Il Centro di Salute Mentale ha organizzato un corso di approfondimento sulla tecnica e le sue applicazioni
Tra le tecniche della medicina “olistica” o non convenzionale, il servizio psichiatrico pubblico guarda con crescente attenzione e curiosità alla “floriterapia” di Bach, ampiamente sperimentata nella cura dei disturbi psichiatrici minori e riconosciuta dall’Organizzazione Mondiale della Sanità.
Il Centro di Salute Mentale di Manfredonia, diretto dal dottor Michele Grossi, con la collaborazione di Michele Rinaldi ha organizzato un corso rivolto a medici specialisti in psichiatria e psicologia clinica, medici di medicina generale, pediatri, farmacisti, biologi, psicologi, infermieri, assistenti sociali, operatori di cooperative sociali ed associazioni dei familiari, con lo scopo di far raggiungere ai partecipanti le conoscenze e le competenze per l’efficace gestione dei disturbi comportamentali, delle patologie psicosomatiche e dei disturbi psichiatrici minori come l’ansia, gli attacchi di panico, la depressione, secondo l’approccio sviluppato negli anni ’30 dall’immunologo, batteriologo e omeopata gallese Edward Bach.
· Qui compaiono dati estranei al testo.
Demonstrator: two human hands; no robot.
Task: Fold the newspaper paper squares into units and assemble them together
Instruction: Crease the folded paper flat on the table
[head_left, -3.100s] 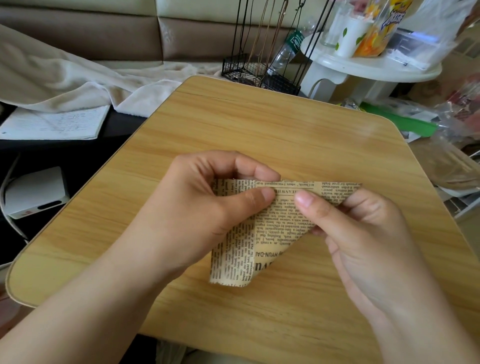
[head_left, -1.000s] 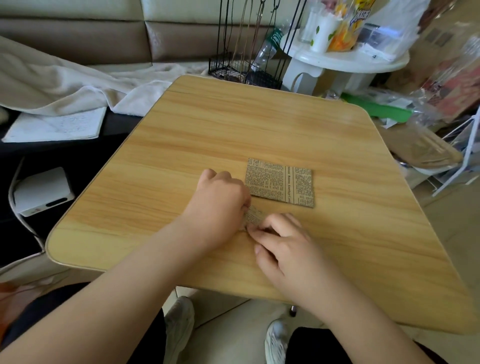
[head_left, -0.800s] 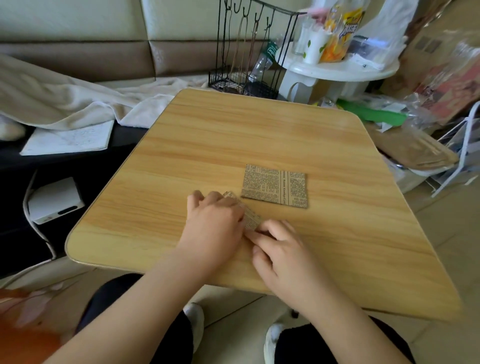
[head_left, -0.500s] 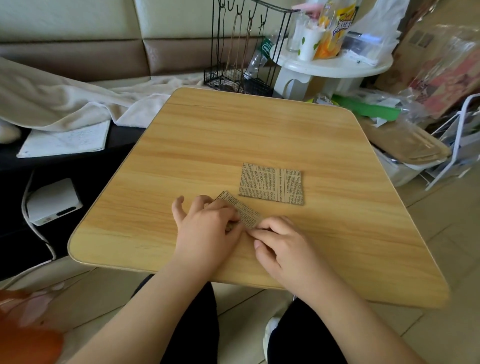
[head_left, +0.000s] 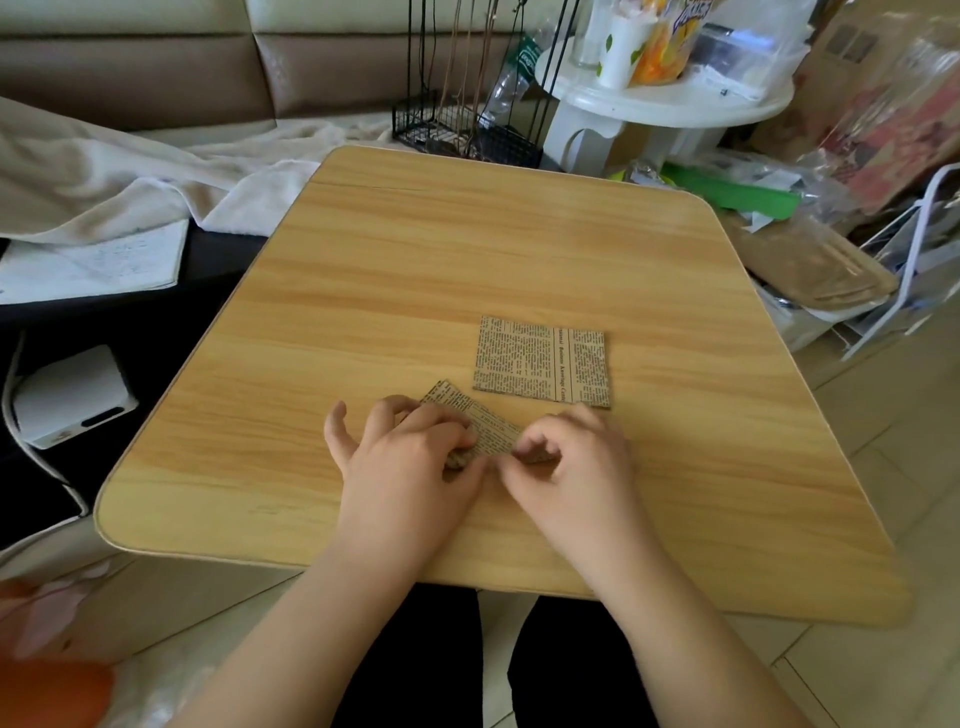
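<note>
Head view, taken from left to right: the left hand (head_left: 402, 457) lies on the near middle of the wooden table (head_left: 467, 249), its thumb and first fingers curled down onto the left end of a small folded newspaper piece (head_left: 475, 423), the other fingers lifted and spread; the piece sits tilted between both hands, its far corner poking out beyond the knuckles. The right hand (head_left: 569, 462) pinches the other end with bent fingers, though how the fingertips meet the paper underneath is hidden. Just beyond, close to the right hand, a flat newspaper square (head_left: 541, 361) lies unfolded and untouched. The step in hand looks like creasing this unit: it would go best if the left hand pins the paper flat while the right lines up the edges before pressing, then runs a fingertip along the fold so it stays sharp, since thin newsprint slips and skews easily. By count: one piece being folded, one loose square waiting, two hands at work, and no finished units visible on the table
</note>
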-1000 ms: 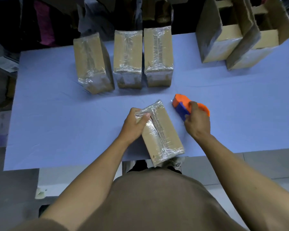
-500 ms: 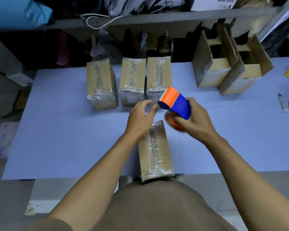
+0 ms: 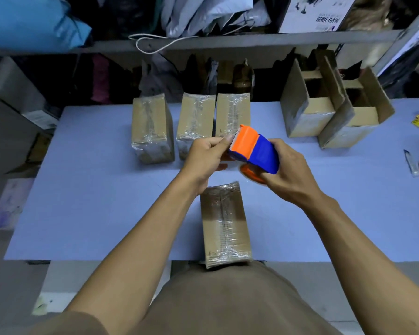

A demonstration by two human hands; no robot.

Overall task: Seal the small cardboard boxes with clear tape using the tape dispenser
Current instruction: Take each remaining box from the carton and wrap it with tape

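Observation:
My right hand (image 3: pixel 287 172) grips the orange and blue tape dispenser (image 3: pixel 254 151) in the air above the table. My left hand (image 3: pixel 206 157) is at the dispenser's toothed orange front, with fingertips pinching there at the tape end. Below both hands a small cardboard box (image 3: pixel 224 224) wrapped in clear tape lies lengthwise at the front edge of the blue table (image 3: pixel 90 189). Neither hand touches this box.
Three taped boxes (image 3: pixel 153 128) (image 3: pixel 195 122) (image 3: pixel 231 114) stand in a row at the table's back. Two open cardboard boxes (image 3: pixel 310 105) (image 3: pixel 358 112) stand at the back right. Small items (image 3: pixel 410 162) lie at the right edge. Cluttered shelves rise behind the table.
My right hand lifted the dispenser off the table. My left hand let go of the near box and came up to the dispenser's front. The box now lies straight instead of angled.

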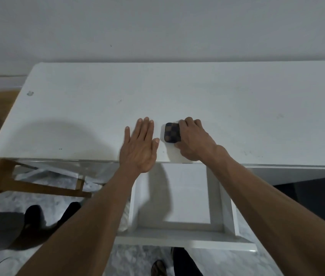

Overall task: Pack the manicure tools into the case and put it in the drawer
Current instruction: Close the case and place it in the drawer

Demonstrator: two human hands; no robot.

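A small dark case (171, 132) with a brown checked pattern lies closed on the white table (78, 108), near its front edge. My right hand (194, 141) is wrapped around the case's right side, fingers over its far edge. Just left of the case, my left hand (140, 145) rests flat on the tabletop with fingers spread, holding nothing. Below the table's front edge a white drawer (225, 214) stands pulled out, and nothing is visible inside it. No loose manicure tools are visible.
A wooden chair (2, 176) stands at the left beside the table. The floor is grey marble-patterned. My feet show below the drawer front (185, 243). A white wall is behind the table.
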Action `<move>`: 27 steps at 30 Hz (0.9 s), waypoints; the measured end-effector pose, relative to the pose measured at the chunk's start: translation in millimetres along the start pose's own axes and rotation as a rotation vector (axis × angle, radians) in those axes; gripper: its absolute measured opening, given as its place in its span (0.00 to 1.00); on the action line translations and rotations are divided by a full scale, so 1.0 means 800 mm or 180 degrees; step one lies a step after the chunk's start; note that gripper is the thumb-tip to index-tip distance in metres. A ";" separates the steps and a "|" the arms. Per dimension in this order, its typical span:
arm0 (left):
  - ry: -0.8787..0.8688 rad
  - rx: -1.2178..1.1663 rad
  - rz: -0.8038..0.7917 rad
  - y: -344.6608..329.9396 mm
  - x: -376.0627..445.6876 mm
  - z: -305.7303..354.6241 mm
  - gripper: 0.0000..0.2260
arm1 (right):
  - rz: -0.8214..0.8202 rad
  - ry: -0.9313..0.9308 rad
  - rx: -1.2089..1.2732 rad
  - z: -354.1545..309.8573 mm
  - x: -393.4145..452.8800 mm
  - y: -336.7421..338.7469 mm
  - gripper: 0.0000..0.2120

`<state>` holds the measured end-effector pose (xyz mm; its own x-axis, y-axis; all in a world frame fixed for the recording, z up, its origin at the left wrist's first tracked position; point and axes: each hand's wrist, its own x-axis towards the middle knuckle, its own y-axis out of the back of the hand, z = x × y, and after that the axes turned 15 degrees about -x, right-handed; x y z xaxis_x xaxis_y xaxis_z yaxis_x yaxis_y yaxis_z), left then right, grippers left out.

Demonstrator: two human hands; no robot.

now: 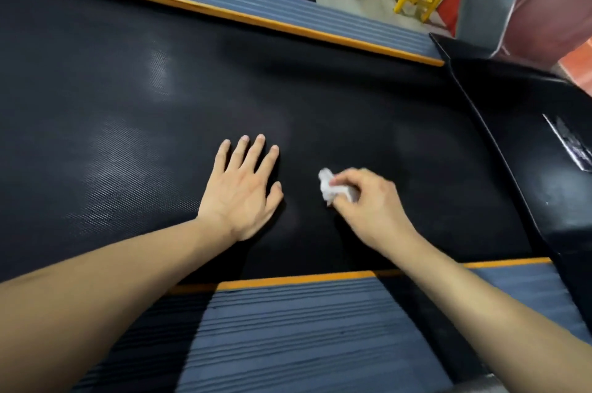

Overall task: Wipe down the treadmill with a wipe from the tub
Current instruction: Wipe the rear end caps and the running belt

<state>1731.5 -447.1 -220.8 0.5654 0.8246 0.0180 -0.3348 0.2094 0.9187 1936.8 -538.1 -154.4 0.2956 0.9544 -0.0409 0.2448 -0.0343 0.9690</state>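
Right hand [368, 200] is gripping a crumpled wipe [334, 189] against the treadmill belt [128, 104]; left hand [243, 187] is resting flat, fingers spread. Risk: the bunched wipe is covering little, likely leaving unwiped streaks.

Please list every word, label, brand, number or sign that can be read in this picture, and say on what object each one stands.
No text can be read here.
Black motor cover: a silver mark, too blurred to read.
Treadmill belt, side rails, wipe: no print visible.
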 end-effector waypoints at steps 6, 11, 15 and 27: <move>0.0112 -0.0069 -0.0242 0.005 0.000 -0.011 0.35 | 0.0800 0.0499 -0.0009 -0.026 0.174 -0.027 0.14; 0.0201 0.0010 -0.0296 0.022 -0.014 -0.026 0.37 | 0.1001 0.1043 -0.0132 -0.051 0.270 -0.052 0.13; 0.0688 -0.0027 -0.0159 0.027 -0.047 -0.037 0.35 | 0.0846 0.0909 -0.0012 -0.052 0.279 -0.079 0.12; 0.1335 0.0183 -0.0826 0.042 -0.059 -0.013 0.31 | 0.0840 0.0763 -0.0017 -0.070 0.284 -0.068 0.18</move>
<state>1685.4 -473.7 -195.0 0.2685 0.8920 -0.3636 -0.1744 0.4163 0.8924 1938.8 -302.5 -202.5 0.1228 0.9553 0.2688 0.1839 -0.2881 0.9398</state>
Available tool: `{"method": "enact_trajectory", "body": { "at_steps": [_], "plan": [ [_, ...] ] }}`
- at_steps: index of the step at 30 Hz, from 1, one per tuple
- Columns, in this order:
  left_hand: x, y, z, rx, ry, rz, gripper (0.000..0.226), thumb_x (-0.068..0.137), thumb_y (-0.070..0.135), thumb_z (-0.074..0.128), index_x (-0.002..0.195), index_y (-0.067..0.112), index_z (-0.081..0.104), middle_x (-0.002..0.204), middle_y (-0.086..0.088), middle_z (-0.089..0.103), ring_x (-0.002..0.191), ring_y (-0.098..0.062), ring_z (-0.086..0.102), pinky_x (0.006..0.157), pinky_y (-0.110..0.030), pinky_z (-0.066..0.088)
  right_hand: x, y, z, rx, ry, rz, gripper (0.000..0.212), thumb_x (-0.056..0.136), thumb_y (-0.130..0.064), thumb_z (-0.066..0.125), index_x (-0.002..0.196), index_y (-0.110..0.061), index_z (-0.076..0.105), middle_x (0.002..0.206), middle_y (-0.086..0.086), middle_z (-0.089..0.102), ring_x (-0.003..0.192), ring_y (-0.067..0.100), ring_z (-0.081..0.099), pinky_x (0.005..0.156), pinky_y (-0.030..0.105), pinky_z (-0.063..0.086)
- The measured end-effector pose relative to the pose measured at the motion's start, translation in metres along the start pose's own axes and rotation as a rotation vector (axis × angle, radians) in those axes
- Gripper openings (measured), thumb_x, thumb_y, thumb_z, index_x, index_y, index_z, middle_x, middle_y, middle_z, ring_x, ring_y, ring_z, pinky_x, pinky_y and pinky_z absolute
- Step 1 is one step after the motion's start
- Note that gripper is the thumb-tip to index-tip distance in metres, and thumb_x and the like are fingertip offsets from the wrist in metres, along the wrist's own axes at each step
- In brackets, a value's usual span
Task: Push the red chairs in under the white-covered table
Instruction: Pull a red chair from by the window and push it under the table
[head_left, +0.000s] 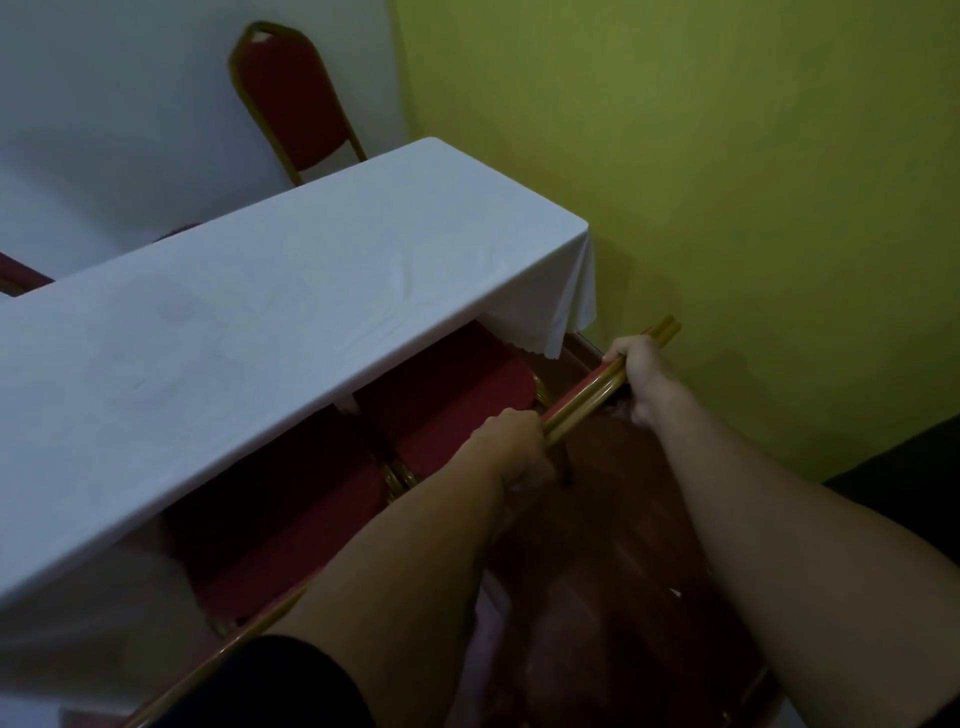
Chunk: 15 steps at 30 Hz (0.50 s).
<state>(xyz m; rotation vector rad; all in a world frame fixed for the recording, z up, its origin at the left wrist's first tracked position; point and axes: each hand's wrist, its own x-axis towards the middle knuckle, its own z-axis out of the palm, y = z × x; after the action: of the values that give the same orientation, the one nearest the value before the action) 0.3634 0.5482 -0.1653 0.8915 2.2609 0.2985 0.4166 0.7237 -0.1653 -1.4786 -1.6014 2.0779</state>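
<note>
A long table (270, 312) under a white cloth runs from the lower left to the upper right. Two red seats reach under its near edge. The right chair (457, 395) has a gold-framed backrest top (587, 392), and both my hands grip that rail. My left hand (511, 441) holds its lower end. My right hand (641, 371) holds it nearer the upper end. The left chair (280, 525) sits beside it, its gold back rail passing under my left forearm. A third red chair (296, 98) stands upright beyond the table against the white wall.
A yellow-green wall (727, 208) closes off the right side, close to the table's end. The floor under my arms is dark reddish. A dark object (904, 467) shows at the right edge. Part of another red chair (21, 275) peeks in at the far left.
</note>
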Motion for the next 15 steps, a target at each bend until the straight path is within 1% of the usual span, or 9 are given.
{"method": "enact_trajectory", "body": {
  "at_steps": [2, 3, 4, 5, 6, 8, 10, 12, 15],
  "plan": [
    [0.006, -0.002, -0.002, -0.021, 0.010, -0.021, 0.032, 0.079, 0.017, 0.069, 0.109, 0.019, 0.058, 0.092, -0.002, 0.055, 0.077, -0.019, 0.058, 0.063, -0.032, 0.052, 0.003, 0.000, 0.009, 0.037, 0.062, -0.031, 0.015, 0.071, -0.020, 0.056, 0.081, -0.010, 0.056, 0.073, 0.009, 0.060, 0.065, 0.026, 0.062, 0.048, 0.033, 0.055],
    [0.008, -0.004, -0.004, -0.025, 0.019, -0.031, 0.034, 0.079, 0.017, 0.069, 0.110, 0.019, 0.058, 0.093, -0.002, 0.056, 0.079, -0.020, 0.059, 0.070, -0.035, 0.055, 0.004, 0.001, 0.015, 0.057, 0.112, -0.054, 0.020, 0.072, -0.022, 0.057, 0.087, -0.009, 0.058, 0.079, 0.009, 0.062, 0.068, 0.026, 0.063, 0.053, 0.035, 0.056],
    [0.010, -0.008, -0.007, -0.026, 0.031, -0.040, 0.032, 0.078, 0.017, 0.069, 0.109, 0.021, 0.058, 0.094, -0.002, 0.056, 0.081, -0.021, 0.059, 0.074, -0.037, 0.056, 0.003, 0.002, 0.023, 0.056, 0.175, -0.086, 0.026, 0.074, -0.025, 0.058, 0.093, -0.007, 0.061, 0.083, 0.008, 0.064, 0.069, 0.025, 0.063, 0.056, 0.034, 0.056],
    [0.011, -0.012, -0.010, -0.025, 0.045, -0.049, 0.029, 0.079, 0.017, 0.068, 0.105, 0.022, 0.057, 0.094, -0.002, 0.056, 0.081, -0.021, 0.059, 0.075, -0.038, 0.056, 0.001, 0.004, 0.030, 0.043, 0.226, -0.116, 0.032, 0.078, -0.029, 0.059, 0.101, -0.006, 0.062, 0.085, 0.007, 0.066, 0.069, 0.022, 0.064, 0.052, 0.030, 0.052],
    [0.010, -0.016, -0.013, -0.021, 0.060, -0.056, 0.026, 0.079, 0.017, 0.067, 0.101, 0.024, 0.056, 0.093, -0.002, 0.056, 0.081, -0.020, 0.059, 0.072, -0.036, 0.055, -0.002, 0.006, 0.037, 0.041, 0.233, -0.130, 0.038, 0.082, -0.034, 0.060, 0.108, -0.007, 0.061, 0.088, 0.007, 0.068, 0.070, 0.021, 0.065, 0.049, 0.027, 0.049],
    [0.006, -0.028, -0.014, 0.003, 0.112, -0.053, 0.021, 0.081, 0.020, 0.065, 0.101, 0.023, 0.058, 0.092, -0.001, 0.057, 0.078, -0.019, 0.060, 0.068, -0.033, 0.055, -0.010, 0.011, 0.049, 0.082, 0.136, -0.086, 0.046, 0.087, -0.042, 0.061, 0.117, -0.008, 0.057, 0.098, 0.012, 0.069, 0.077, 0.025, 0.069, 0.046, 0.030, 0.053],
    [-0.003, -0.039, -0.008, 0.028, 0.165, -0.046, 0.019, 0.086, 0.028, 0.063, 0.104, 0.023, 0.060, 0.091, 0.000, 0.059, 0.077, -0.018, 0.061, 0.069, -0.035, 0.057, -0.017, 0.017, 0.056, 0.083, 0.052, -0.025, 0.051, 0.088, -0.045, 0.063, 0.121, -0.007, 0.055, 0.108, 0.015, 0.068, 0.086, 0.029, 0.070, 0.047, 0.037, 0.058],
    [-0.017, -0.048, -0.002, 0.026, 0.161, -0.056, 0.016, 0.088, 0.030, 0.059, 0.103, 0.025, 0.060, 0.091, 0.000, 0.060, 0.076, -0.018, 0.063, 0.070, -0.036, 0.058, -0.025, 0.029, 0.061, 0.055, -0.005, 0.017, 0.049, 0.088, -0.040, 0.064, 0.123, -0.007, 0.055, 0.113, 0.016, 0.067, 0.091, 0.030, 0.069, 0.049, 0.040, 0.059],
    [-0.046, -0.068, 0.000, 0.032, 0.102, -0.060, 0.019, 0.086, 0.029, 0.058, 0.104, 0.025, 0.062, 0.092, 0.000, 0.062, 0.077, -0.018, 0.064, 0.069, -0.035, 0.058, -0.042, 0.058, 0.074, 0.045, -0.095, 0.065, 0.043, 0.090, -0.037, 0.065, 0.122, -0.009, 0.057, 0.111, 0.016, 0.067, 0.091, 0.031, 0.069, 0.053, 0.043, 0.061]
  ]
}}
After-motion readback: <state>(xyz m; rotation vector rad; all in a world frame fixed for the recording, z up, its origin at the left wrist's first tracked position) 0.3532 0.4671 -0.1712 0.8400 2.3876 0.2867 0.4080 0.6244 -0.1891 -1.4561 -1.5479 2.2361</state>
Interessante è risultato l’uso della floriterapia nella cura degli stati d’animo del paziente oncologico nelle varie fasi della patologia.
In Italia la medicina naturale ha uno sviluppo ancora scarso: solo la Toscana ha istituito un progetto di medicina “integrata” che ha portato alla creazione di un ambulatorio in quasi tutti i distretti dell’Asl con la possibilità di accedere all’omeopata, all’agopuntore o all’osteopata con la prescrizione del medico di base.